Kekalahan telaknya melawan hantu bapak M semakin meyakinkan warga agar lebih waspada. Pintu dan jendela di tutup rapat menjelan magrib. Seluruh warga seperti enggan keluar rumah, meski hanya untuk buang air kecil ke kamar mandi di halaman belakang.
Setiap malam, saya pun menyediakan seember air dan bak kosong untuk menjaga kemungkinan kepingin pipis di malam hari. Ember itu bukan hanya saya letakkan di ruang tamu, melainkan di dekat ranjang. Namun seperti undian, tibalah giliran saya sebagai tuan rumah.
Waktu itu memang musim penghujan disertai angin kencang. Kata orang Madura "bharat kapettoh" angin putaran ketujuh, merupakan puncak tergilanya angin. Dari beranda rumah muncul suara seperti kursi di tarik-tatik. Makin lama tarikannya makin panjang. Saya terjaga dan mulai panik. Saya membangunkan seluruh keluarga. Mereka semua mengaku juga mendengar hal serupa.
Ibu mencoba menenangkan dengan berdalih kalau itu sepeda miko, keponakan saya, yang lupa ia masukkan ke rumah. Tapi jelas suara itu bukan roda sepeda, melainkan kursi. Tarikan demi tarikan terus berlanjut menambah ketegangan. Suara itu terhenti saat kami sekeluarga sepakat mengaji yasin tiga kali dikhususkan untuk arwah bapak M.

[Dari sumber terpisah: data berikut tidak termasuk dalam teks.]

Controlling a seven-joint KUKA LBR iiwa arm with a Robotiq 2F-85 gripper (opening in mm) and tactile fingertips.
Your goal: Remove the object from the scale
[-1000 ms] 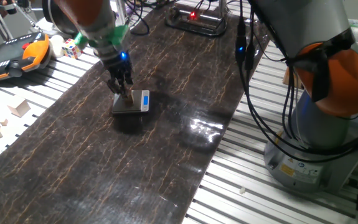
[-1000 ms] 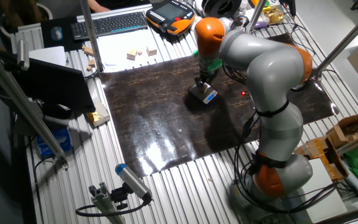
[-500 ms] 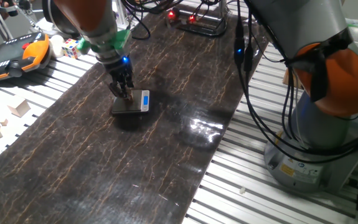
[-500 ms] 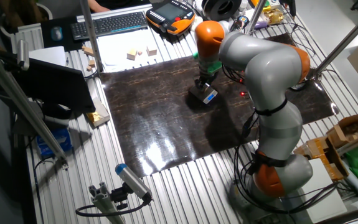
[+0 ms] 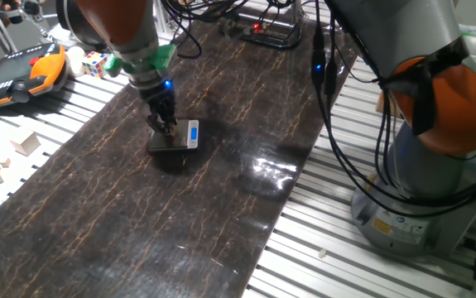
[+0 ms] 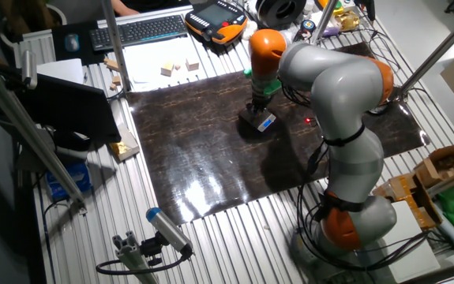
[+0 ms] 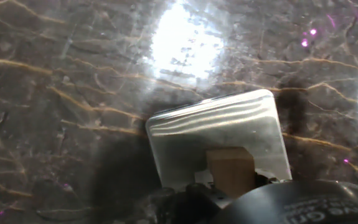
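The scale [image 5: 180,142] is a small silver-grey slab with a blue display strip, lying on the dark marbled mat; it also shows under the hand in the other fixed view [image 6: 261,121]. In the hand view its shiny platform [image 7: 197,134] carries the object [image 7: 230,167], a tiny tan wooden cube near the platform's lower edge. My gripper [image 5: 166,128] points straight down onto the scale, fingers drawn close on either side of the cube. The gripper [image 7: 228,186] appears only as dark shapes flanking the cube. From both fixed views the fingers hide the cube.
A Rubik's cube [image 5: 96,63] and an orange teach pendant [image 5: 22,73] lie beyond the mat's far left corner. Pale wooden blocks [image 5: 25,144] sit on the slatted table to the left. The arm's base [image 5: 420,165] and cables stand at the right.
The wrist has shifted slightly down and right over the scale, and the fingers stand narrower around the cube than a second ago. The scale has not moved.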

Keluarga saya masih untung tidak menerima teror penampakan seperti tetangga sebelah. Mula-mula seperti ada yang melempari gentingnya dengan kerikil. Disusul lompatan mirip gerakan pocong di atap sengnya. Lalu ada tanah bekas langkah kaki memanjang. Dan terakhir ia menampakkan wajah busuknya di jendela. Si pemilik rumah pingsan berjam-jam. Setiap kali makan, isi perutnya selalu dimuntahkan.
Begitu juga dengan tetangga yang lain. Mereka semua mendapat giliran teror hantu si buruk rupa. Kadang hanya dalam bentuk bebauan, suara benda, atau sapaan hangat, "Heeemmm".
Kampung kami kembali aman saat keluarga bapak M menemukan dukun pengusir hantu paling profesional. Kabarnya di kuburannya dipasangi beras jagung, gumpalan jimat, dan ditanami bunga melati sebagai wujud lain dari harimau penjaga yg mampu mencengah bapak M keluyuran lagi.
Kejadian itu menjadi peristiwa teguran bagi seluruh warga. Jangan sekali-kali berjudi, berzina, dan nyabung ayam kalau tak ingin jadi hantu.